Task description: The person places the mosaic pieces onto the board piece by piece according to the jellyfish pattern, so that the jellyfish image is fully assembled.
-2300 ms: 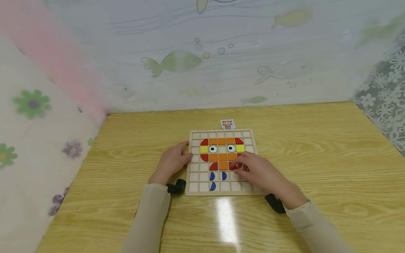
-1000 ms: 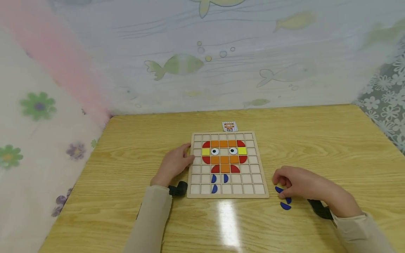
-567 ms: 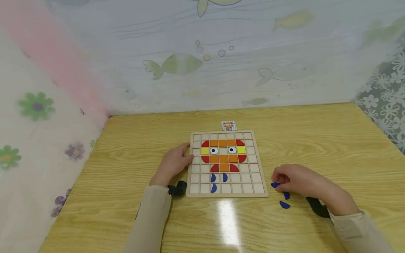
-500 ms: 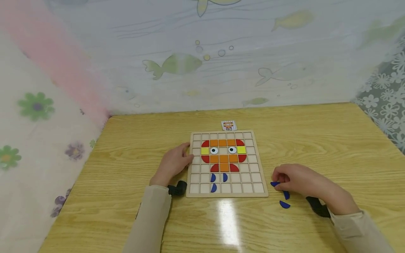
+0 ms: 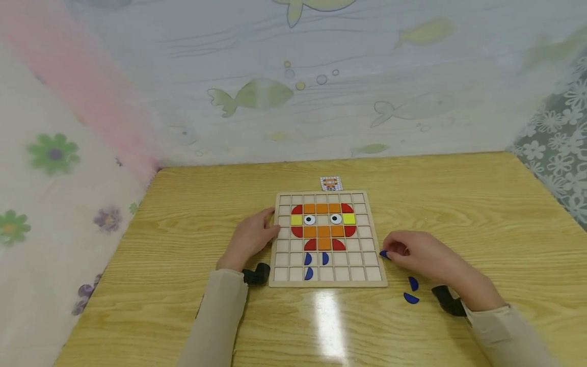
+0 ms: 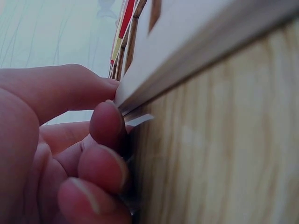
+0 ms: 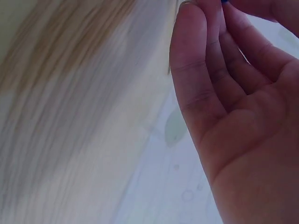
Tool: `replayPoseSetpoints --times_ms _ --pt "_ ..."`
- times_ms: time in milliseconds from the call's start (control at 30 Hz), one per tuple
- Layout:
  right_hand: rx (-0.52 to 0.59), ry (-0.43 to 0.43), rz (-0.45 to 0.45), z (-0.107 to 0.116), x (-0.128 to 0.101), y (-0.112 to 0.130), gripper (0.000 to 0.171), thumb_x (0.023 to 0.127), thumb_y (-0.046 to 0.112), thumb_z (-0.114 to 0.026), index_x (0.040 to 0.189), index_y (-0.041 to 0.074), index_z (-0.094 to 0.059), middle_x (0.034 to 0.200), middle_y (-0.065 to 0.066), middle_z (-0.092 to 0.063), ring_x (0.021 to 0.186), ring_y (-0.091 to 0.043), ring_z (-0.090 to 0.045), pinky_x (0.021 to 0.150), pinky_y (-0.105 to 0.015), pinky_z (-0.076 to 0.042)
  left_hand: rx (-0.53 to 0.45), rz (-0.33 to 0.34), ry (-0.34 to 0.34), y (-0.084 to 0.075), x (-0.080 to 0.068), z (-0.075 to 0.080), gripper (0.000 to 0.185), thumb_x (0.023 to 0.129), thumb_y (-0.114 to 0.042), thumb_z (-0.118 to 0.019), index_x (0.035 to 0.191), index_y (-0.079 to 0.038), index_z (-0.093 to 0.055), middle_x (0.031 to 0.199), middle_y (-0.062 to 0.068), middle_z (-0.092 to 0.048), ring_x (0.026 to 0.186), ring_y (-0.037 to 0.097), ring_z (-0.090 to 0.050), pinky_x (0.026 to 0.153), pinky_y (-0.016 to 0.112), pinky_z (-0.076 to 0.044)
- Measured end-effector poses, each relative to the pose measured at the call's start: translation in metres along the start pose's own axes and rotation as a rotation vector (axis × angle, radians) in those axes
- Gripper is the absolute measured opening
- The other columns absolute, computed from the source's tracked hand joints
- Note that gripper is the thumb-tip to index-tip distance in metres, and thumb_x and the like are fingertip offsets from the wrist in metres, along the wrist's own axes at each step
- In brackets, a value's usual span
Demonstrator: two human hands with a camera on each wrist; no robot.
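Note:
A wooden grid board (image 5: 373,278) lies mid-table, bearing a figure of red, orange and yellow tiles with two eye tiles and three blue half-moon pieces (image 5: 308,259) below. My left hand (image 5: 251,235) rests at the board's left edge (image 6: 154,84), fingers curled against its rim. My right hand (image 5: 415,253) hovers just right of the board and pinches a blue half-moon piece (image 5: 384,254) at its fingertips (image 7: 189,18). Two more blue pieces (image 5: 411,298) lie on the table beside that hand.
A small pattern card (image 5: 331,183) lies just beyond the board. The wooden table (image 5: 481,204) is hemmed in by fish-print and flower-print curtains at the back and sides. Black wrist-camera mounts (image 5: 257,275) sit at both wrists.
My right hand left the board, went to the loose blue pieces on the right, picked one up and now carries it left toward the board. The left hand has stayed put.

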State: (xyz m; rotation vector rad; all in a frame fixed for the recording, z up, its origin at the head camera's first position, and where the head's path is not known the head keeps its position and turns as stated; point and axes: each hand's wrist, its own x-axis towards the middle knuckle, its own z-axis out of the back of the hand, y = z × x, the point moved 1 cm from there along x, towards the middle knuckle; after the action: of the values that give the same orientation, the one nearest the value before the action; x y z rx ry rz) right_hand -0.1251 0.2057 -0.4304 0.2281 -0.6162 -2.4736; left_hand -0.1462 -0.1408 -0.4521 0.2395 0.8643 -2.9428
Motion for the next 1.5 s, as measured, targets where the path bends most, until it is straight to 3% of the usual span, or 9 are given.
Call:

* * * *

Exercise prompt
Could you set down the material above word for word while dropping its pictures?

Exercise response
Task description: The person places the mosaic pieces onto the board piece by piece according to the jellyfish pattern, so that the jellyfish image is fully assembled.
-2300 ms: 
-1000 ms: 
-567 ms: 
-500 ms: 
+0 ms: 
+0 ms: 
+0 ms: 
Tool: `replayPoseSetpoints --times_ms _ --pt "_ ..."`
- times_ms: time in milliseconds from the call's start (control at 30 Hz), one per tuple
- Layout:
  right_hand: rx (-0.52 to 0.59), ry (-0.43 to 0.43), rz (-0.45 to 0.45), z (-0.107 to 0.116), x (-0.128 to 0.101), y (-0.112 to 0.130), gripper (0.000 to 0.171), thumb_x (0.023 to 0.127), thumb_y (-0.046 to 0.112), thumb_z (-0.114 to 0.026), index_x (0.040 to 0.189), index_y (-0.041 to 0.074), index_z (-0.094 to 0.059), middle_x (0.034 to 0.200), middle_y (-0.065 to 0.066), middle_z (-0.092 to 0.063), ring_x (0.021 to 0.186), ring_y (-0.091 to 0.043), ring_z (-0.090 to 0.045), pinky_x (0.021 to 0.150), pinky_y (-0.105 to 0.015), pinky_z (-0.076 to 0.042)
  left_hand: rx (-0.53 to 0.45), rz (-0.33 to 0.34), ry (-0.34 to 0.34), y (-0.084 to 0.075), x (-0.080 to 0.068), z (-0.075 to 0.080), gripper (0.000 to 0.185), thumb_x (0.023 to 0.129), thumb_y (-0.114 to 0.042), thumb_z (-0.118 to 0.019), index_x (0.035 to 0.191), index_y (-0.079 to 0.038), index_z (-0.093 to 0.055), middle_x (0.031 to 0.199), middle_y (-0.062 to 0.068), middle_z (-0.092 to 0.048), ring_x (0.026 to 0.186), ring_y (-0.037 to 0.097), ring_z (-0.090 to 0.050), pinky_x (0.026 to 0.153), pinky_y (-0.016 to 0.112), pinky_z (-0.076 to 0.044)
- Measured end-effector poses, each relative to the pose measured at the call's start: translation in metres along the start pose's own axes and rotation as a rotation vector (axis × angle, radians) in those axes
- Gripper is the absolute measured opening
- The other columns absolute, computed from the source's tracked hand joints
- Note that gripper is the thumb-tip to index-tip distance in metres, and thumb_x and the like are fingertip offsets from the wrist in metres, along the wrist's own axes at each step
- In brackets, a value's usual span
Demonstrator: two human hands with a camera on each wrist; no robot.
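Note:
A wooden grid board (image 5: 373,278) lies mid-table, bearing a figure of red, orange and yellow tiles with two eye tiles and three blue half-moon pieces (image 5: 308,259) below. My left hand (image 5: 251,235) rests at the board's left edge (image 6: 154,84), fingers curled against its rim. My right hand (image 5: 415,253) hovers just right of the board and pinches a blue half-moon piece (image 5: 384,254) at its fingertips (image 7: 189,18). Two more blue pieces (image 5: 411,298) lie on the table beside that hand.
A small pattern card (image 5: 331,183) lies just beyond the board. The wooden table (image 5: 481,204) is hemmed in by fish-print and flower-print curtains at the back and sides. Black wrist-camera mounts (image 5: 257,275) sit at both wrists.
My right hand left the board, went to the loose blue pieces on the right, picked one up and now carries it left toward the board. The left hand has stayed put.
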
State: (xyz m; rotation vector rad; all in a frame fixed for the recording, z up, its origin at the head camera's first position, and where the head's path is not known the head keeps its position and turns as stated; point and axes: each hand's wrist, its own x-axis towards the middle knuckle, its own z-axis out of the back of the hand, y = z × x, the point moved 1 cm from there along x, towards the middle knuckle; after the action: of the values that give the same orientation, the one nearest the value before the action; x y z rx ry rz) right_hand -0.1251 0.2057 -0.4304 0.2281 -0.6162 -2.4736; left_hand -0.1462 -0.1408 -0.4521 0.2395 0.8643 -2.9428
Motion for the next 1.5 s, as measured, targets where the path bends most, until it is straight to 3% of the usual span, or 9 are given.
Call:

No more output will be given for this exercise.